4 The Uncanny Representation of Sandy Eyes and Castration

Amelia Berube; Cassandra Gray; Timothy Mooneyhan; John J. Bush III; and Paige Schoppmann

Sigmund Freud analyzed different works to find the familiar and unfamiliar things in literature that caused different types of reactions. The uncanny is a way that something makes you feel. As a group we thought of dolls, and how without social media and TV/Movies that dolls would be less uncanny. Children love dolls and never think about them being creepy. However, when they grow up and start watching movies and television shows that involve ghosts or evil spirits inhabiting those dolls, they do. The doll was once a familiar thing, but became a strangely familiar, yet unfamiliar thing that gives us an uneasy feeling.

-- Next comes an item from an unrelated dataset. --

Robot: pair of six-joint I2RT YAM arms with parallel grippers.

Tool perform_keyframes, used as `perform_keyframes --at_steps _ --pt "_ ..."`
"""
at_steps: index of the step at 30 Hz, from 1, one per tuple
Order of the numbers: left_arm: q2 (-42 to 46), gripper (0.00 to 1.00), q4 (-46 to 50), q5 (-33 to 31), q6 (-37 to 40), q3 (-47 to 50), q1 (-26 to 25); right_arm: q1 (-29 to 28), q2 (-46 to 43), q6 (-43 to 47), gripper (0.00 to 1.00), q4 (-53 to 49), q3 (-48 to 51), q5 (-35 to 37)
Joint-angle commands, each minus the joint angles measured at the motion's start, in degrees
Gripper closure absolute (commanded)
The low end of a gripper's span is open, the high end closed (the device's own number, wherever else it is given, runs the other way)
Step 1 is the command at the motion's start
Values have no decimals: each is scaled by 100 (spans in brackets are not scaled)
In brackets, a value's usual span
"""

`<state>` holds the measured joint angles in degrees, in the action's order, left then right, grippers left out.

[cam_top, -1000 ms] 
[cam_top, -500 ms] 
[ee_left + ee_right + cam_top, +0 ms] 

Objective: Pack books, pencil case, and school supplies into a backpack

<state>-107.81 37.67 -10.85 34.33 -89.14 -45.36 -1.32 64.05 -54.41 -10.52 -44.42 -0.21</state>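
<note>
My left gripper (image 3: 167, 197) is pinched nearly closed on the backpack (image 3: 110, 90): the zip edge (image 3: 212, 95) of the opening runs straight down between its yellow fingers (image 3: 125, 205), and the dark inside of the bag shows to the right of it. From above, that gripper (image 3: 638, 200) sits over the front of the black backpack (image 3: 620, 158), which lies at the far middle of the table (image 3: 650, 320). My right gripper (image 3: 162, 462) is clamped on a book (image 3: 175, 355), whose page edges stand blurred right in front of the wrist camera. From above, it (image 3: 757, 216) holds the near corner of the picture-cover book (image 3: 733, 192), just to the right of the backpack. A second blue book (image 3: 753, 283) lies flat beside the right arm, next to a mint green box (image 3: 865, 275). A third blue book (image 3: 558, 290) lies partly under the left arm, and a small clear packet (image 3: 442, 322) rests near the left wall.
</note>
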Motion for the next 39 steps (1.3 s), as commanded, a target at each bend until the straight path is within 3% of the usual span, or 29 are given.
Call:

Freud focuses on “The Sand-Man,” a story about a boy who has a continued belief in the Sand-Man who takes the eyes of children from them when they are refusing to sleep. The boy found a connection between the Sand-Man taking his eyes and his father being killed in the explosion of the coals dusted into the children’s eyes, through the Sand-Man continuing to haunt him throughout his life. The uncanny aspect of this connection is that the boy made a supposition about reality based on a story from his childhood. There is no Sand-Man. He knows that. His father was not killed by the Sand-Man’s explosion, but he still believes that there is a connection between the two of them.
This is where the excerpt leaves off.